Rewrite method calls to be better

also fixed a problem with `self` being an argument to the `x.staticmethod()` call :|

Python: Add subclass tests

Python: Split `class_advanced` test

Python: Rewrite call-graph tests to be inline expectation (1/2)

This adds inline expectations, next commit will remove old annotations
code... but I thought it would be easier to review like this.

Minor fixup

Python: Add simple subclass support

Python: more precise subclass lookup

Still not 100% precise.. but it's better

New ambiguous

Python: Add test for `self.m()` and `cls.m()` calls

Python: Handle `self.m()` and `cls.m()` calls

Python: Add tests for `__init__` and `__new__`

Python: Handle class calls

Python: Fix `self` argument passing for class calls

Now field-flow tests also pass 💪 (although the crosstalk
fieldflow test changes were due to this specific commit)

I also copied much of the setup for pre/post update nodes from Ruby,
specifically having the abstract `PostUpdateNodeImpl` in DataFlowPrivate
seemed like a nice change.

Same for the setup with `TNode` definition having the specification
directly in the body, instead of a `NeedsSyntheticPostUpdateNode` class.

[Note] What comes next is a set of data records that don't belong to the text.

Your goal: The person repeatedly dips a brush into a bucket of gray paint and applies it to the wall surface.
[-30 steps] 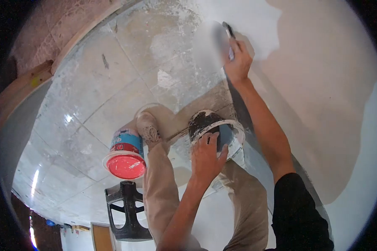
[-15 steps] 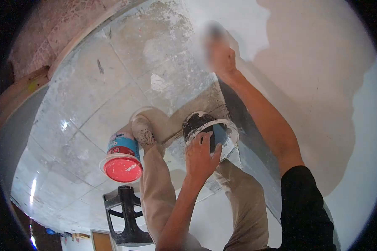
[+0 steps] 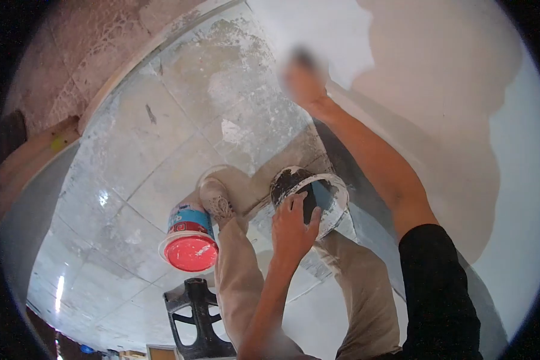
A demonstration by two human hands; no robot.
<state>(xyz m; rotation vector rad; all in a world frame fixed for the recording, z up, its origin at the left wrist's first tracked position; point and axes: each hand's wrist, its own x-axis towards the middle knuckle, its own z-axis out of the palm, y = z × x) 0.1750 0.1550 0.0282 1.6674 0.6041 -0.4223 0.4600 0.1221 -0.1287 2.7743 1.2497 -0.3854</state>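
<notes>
My left hand [image 3: 293, 231] grips the rim of a black bucket [image 3: 287, 183] smeared with white, its fingers over the near edge. The bucket tilts with its mouth toward me, between my feet and beside the wall. Inside it are dark and blue-grey surfaces. My right hand [image 3: 305, 84] reaches far forward, closed, low by the white wall [image 3: 423, 78]. A blur covers its fingers, and a dark shape at its far end cannot be made out. A broad damp-looking beige area covers much of the wall next to my right arm.
A red-lidded paint tub [image 3: 191, 252] with a blue label stands by my shoe [image 3: 216, 198]. Behind it is a black plastic stool [image 3: 199, 321]. Grey floor tiles [image 3: 162, 150] carry white splatters. A raised curved edge [image 3: 123, 75] borders the floor at upper left.
The view has shifted, so floor items appear farther right and lower. My right hand sits slightly lower and farther left in view. My left hand keeps its grip on the bucket.
</notes>
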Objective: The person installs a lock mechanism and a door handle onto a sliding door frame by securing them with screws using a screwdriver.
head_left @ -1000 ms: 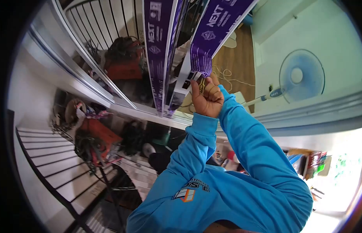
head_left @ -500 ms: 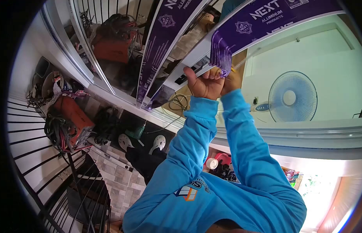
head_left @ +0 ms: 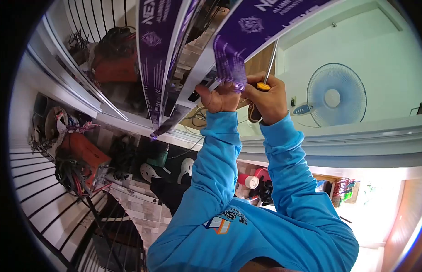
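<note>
A screwdriver [head_left: 263, 86] with a yellow and dark handle is in my right hand [head_left: 273, 100], its metal shaft pointing up. That hand's thumb and forefinger are close to the loose end of a purple protective film [head_left: 230, 65]. My left hand [head_left: 218, 99] has its palm toward me and its thumb out to the side. Its fingers curl at the film's bunched end, partly hidden by it. The film hangs off an aluminum frame [head_left: 203, 75], which carries a dark lock opening beside my left thumb.
Another film-covered frame [head_left: 152, 59] stands left of my hands. A fan [head_left: 333, 97] is beyond the opening at right. On the floor at left are an orange machine [head_left: 84, 154] with cables and a green power tool [head_left: 159, 156]. A black railing [head_left: 34, 181] runs along the left.
My right hand has come away from behind my left hand to the right, showing the screwdriver. The view has shifted, with the frames now farther left in it.
</note>
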`<state>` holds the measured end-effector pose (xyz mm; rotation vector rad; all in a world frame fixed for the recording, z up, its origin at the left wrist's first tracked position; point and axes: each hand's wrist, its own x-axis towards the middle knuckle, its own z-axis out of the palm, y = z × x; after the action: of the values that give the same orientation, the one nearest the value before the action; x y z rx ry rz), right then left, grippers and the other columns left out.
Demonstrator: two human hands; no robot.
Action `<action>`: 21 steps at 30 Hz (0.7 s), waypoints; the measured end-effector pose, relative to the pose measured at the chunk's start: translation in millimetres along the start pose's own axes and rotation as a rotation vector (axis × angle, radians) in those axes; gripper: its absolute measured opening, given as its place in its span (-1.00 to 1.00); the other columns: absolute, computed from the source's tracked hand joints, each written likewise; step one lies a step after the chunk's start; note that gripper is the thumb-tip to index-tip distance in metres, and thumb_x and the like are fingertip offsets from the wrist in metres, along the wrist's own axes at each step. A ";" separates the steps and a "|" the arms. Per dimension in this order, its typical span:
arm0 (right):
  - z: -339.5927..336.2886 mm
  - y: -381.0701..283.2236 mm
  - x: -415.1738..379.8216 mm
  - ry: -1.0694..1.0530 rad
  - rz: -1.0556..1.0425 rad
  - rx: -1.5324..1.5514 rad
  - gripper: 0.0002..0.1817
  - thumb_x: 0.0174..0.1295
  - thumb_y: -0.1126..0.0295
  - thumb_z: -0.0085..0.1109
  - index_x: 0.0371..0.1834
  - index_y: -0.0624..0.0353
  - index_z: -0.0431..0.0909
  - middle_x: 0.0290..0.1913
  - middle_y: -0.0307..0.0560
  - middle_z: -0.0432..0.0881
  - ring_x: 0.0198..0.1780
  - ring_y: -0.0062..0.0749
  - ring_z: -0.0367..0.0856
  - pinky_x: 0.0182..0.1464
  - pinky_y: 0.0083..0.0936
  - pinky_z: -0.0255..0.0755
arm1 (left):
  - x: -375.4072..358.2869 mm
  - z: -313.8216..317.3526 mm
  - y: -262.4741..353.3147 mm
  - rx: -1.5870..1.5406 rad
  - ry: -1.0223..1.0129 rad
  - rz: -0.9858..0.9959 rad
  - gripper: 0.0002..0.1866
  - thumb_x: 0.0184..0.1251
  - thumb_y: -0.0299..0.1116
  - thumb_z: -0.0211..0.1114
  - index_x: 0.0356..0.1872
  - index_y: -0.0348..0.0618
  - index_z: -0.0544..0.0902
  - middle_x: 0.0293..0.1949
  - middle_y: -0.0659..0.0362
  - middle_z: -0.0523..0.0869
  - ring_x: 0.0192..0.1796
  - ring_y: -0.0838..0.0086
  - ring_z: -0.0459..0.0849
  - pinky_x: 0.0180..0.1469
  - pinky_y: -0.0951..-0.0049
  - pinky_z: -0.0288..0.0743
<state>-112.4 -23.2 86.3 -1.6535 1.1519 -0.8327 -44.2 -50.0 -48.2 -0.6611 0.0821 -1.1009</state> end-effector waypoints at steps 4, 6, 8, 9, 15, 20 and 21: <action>13.5 -1.8 4.0 0.012 0.075 -0.093 -0.84 0.11 0.53 0.31 -0.26 0.38 0.63 -0.38 -0.12 0.66 -0.39 -0.57 0.60 -0.35 -0.66 0.49 | -4.1 1.8 -8.7 -0.101 -0.045 0.053 -0.36 0.06 0.18 0.38 0.04 -0.08 0.61 -0.11 0.13 0.71 -0.05 0.22 0.66 0.01 0.04 0.57; 16.5 -2.3 3.3 -0.015 -0.012 -0.112 -0.76 0.10 0.46 0.35 -0.21 0.36 0.61 -0.46 -0.11 0.66 -0.47 -0.55 0.61 -0.42 -0.65 0.48 | -6.9 1.5 -6.4 0.079 -0.081 0.035 -0.46 0.19 0.08 0.31 0.01 -0.15 0.61 -0.12 0.11 0.71 -0.12 0.21 0.67 0.02 0.04 0.57; 18.3 6.1 6.6 -0.022 -0.043 -0.142 -0.77 0.10 0.48 0.33 -0.20 0.37 0.60 -0.43 -0.09 0.67 -0.45 -0.53 0.62 -0.41 -0.65 0.48 | -6.5 13.9 -6.5 -0.114 -0.088 -0.101 -0.52 0.23 -0.01 0.24 -0.01 -0.19 0.61 -0.14 0.07 0.71 -0.08 0.17 0.67 0.05 0.02 0.57; 21.0 8.9 7.6 -0.014 -0.067 -0.069 -0.77 0.11 0.50 0.31 -0.19 0.37 0.60 -0.41 -0.07 0.67 -0.45 -0.50 0.63 -0.40 -0.64 0.49 | -5.8 20.7 -7.8 -0.007 -0.026 -0.038 -0.43 0.09 -0.14 0.32 0.13 -0.18 0.52 0.01 0.03 0.65 0.06 0.19 0.62 0.15 0.08 0.51; 23.1 -0.5 -6.2 0.053 -0.105 0.050 -0.79 0.12 0.56 0.25 -0.17 0.37 0.58 -0.36 0.02 0.68 -0.43 -0.43 0.65 -0.40 -0.62 0.51 | 4.3 1.9 -7.7 -0.199 -0.275 -0.079 -0.54 0.09 -0.13 0.31 -0.02 -0.19 0.60 -0.12 0.05 0.69 -0.03 0.21 0.65 0.05 0.12 0.53; 9.1 -1.8 -16.1 0.059 -0.005 0.199 -0.76 0.09 0.59 0.25 -0.14 0.37 0.58 -0.33 0.05 0.69 -0.44 -0.45 0.65 -0.41 -0.61 0.52 | -0.5 24.5 -8.3 -0.035 0.049 -0.021 -0.68 0.10 -0.15 0.34 -0.21 -0.14 0.63 -0.37 0.16 0.62 -0.27 0.35 0.57 -0.19 0.30 0.46; 5.9 3.0 -16.4 0.023 -0.020 0.173 -0.74 0.07 0.60 0.27 -0.14 0.37 0.58 -0.32 0.05 0.69 -0.43 -0.45 0.66 -0.41 -0.61 0.52 | -2.5 38.9 -9.3 0.032 0.235 0.003 -0.74 0.10 -0.17 0.36 -0.32 -0.12 0.63 -0.55 0.23 0.53 -0.40 0.43 0.49 -0.28 0.40 0.38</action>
<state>-113.5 -6.3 81.1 -1.5189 1.0501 -0.9390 -38.1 -32.9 -12.5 -0.5008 0.2667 -1.1710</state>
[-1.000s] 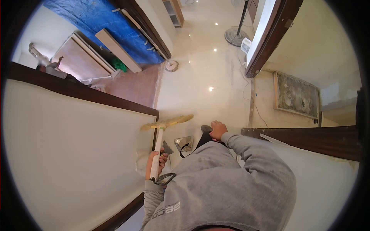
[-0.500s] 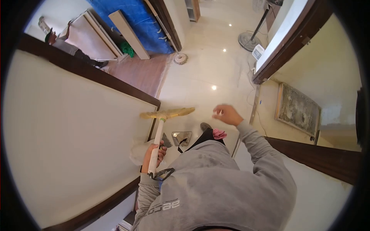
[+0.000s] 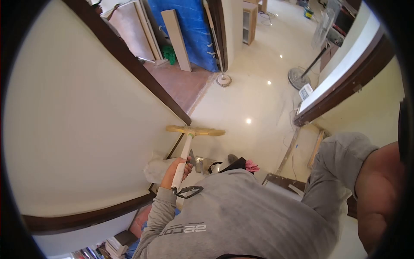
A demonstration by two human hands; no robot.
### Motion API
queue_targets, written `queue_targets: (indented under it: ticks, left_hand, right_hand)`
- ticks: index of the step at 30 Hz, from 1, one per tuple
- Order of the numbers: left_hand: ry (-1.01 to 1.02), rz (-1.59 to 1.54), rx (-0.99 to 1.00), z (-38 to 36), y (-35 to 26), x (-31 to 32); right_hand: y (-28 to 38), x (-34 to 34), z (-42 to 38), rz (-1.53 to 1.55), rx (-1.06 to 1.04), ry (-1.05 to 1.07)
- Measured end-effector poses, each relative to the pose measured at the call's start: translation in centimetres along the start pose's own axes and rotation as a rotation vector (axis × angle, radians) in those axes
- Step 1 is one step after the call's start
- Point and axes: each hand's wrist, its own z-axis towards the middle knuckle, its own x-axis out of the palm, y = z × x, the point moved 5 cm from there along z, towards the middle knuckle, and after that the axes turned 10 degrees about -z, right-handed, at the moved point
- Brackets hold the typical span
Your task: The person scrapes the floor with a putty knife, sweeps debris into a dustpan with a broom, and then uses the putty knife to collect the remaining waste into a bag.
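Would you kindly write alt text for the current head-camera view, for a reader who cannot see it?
Seen from above, the left hand grips a white-handled tool with a long yellowish head, in front of a grey sweatshirt; the right hand is close to the camera at the right edge. Beyond are a glossy pale floor and a blue sheet.

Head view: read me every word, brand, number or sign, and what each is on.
Nothing reads for certain.
Grey sweatshirt: pale chest lettering, too distorted to spell; faint line beside it, too small.
White-handled tool in the left hand: no lettering visible.
Blue bucket: any label too small.
White device by the doorframe: any marking too small.
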Motion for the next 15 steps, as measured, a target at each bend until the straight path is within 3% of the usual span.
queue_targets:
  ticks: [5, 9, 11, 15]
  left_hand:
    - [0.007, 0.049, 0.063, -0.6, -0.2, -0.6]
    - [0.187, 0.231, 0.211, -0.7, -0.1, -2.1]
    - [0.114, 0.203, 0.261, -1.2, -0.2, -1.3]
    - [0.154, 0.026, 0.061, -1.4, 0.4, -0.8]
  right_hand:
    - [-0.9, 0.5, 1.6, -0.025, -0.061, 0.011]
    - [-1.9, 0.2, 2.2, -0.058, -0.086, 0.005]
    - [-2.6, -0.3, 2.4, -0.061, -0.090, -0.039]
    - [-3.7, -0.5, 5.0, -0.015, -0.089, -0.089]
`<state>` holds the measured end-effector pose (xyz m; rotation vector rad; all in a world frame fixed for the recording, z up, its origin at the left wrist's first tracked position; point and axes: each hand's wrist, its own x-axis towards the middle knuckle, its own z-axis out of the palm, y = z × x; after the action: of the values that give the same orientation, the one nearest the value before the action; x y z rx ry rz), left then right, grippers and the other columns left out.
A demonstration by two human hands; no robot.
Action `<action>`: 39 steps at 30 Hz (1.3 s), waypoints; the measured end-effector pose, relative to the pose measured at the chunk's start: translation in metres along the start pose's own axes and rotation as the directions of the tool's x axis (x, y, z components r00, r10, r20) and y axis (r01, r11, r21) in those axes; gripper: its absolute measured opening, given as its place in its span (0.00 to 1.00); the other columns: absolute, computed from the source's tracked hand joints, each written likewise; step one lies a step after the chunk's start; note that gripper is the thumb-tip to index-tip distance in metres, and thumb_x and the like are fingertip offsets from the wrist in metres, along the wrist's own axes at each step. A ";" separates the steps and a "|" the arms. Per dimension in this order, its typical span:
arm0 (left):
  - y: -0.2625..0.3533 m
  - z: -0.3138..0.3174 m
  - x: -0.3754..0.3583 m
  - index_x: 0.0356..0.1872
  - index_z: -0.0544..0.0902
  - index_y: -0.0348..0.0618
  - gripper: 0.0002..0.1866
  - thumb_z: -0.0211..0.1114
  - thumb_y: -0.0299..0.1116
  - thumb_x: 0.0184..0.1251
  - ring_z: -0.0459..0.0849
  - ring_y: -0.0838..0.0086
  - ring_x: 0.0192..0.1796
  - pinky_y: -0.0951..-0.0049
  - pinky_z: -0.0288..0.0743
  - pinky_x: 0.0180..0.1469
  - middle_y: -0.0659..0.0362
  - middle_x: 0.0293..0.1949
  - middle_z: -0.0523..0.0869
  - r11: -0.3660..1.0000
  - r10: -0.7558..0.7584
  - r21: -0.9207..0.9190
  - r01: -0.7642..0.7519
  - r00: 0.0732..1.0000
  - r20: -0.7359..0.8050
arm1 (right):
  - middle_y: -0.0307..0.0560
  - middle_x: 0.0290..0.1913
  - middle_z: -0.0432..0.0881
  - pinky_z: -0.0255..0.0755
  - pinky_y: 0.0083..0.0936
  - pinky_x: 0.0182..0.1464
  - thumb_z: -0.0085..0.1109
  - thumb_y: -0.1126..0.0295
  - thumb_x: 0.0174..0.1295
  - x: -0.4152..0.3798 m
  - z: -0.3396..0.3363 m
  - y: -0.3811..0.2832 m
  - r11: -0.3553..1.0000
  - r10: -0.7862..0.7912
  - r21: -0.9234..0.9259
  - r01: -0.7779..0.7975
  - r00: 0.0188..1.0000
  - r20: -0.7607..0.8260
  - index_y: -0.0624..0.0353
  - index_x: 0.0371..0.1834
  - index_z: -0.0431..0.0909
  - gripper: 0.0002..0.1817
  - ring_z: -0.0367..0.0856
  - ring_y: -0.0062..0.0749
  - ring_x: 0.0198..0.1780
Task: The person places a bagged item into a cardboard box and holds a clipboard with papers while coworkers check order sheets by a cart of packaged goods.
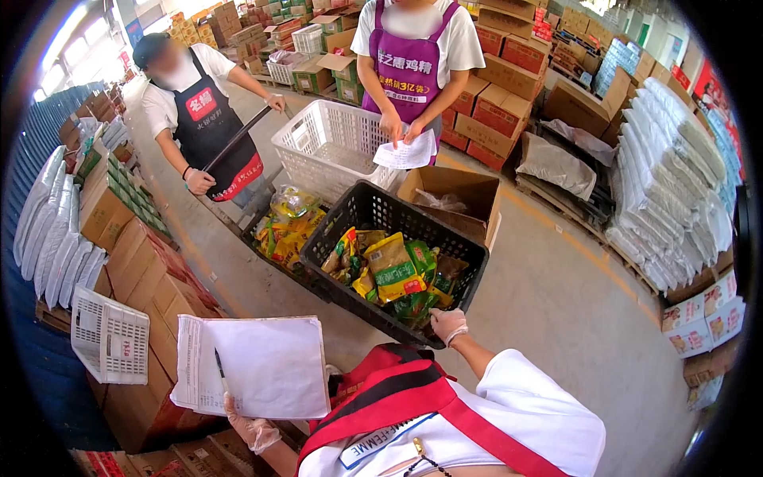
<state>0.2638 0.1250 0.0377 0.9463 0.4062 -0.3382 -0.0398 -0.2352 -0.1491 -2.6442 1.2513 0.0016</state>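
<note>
My left hand (253, 429), in a clear glove, is closed at the lower edge of a thick stack of papers (274, 362), with a pen (220, 366) lying over the sheets under its thumb. How far the fingers reach beneath the stack is hidden. With my gloved right hand (450, 325) I grip the near right corner of a black plastic crate (469, 266). Inside lie several yellow and green food packets (393, 266). Beyond the crate stand an open cardboard box (485, 232) and a white plastic crate (290, 151). More yellow packets (290, 230) sit in a dark container to the left.
A person in a dark apron (211, 103) holds a cart handle (242, 137). Another in a purple apron (407, 63) holds a paper (409, 151). Stacked cartons (163, 294), a white basket (110, 338) and silvery sacks (668, 183) line the sides.
</note>
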 end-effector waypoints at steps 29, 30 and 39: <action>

Python: Add new crosstalk test WIP

Maybe needs a bit of refactoring, and to see how it all behaves with points-to

Python: Add `super()` call-graph tests

Python: Refactor MethodCall char-pred

In anticipation of supporting `super(MyClass, self).foo()`, where the
`self` argument doesn't come from an AttrNode, but from the second
argument to super.

Without `pragma[inline]` the optimizer found a terrible join-order --
this won't guarantee a good join-order for the future, but for now it
was just so simple and could let me move on with life.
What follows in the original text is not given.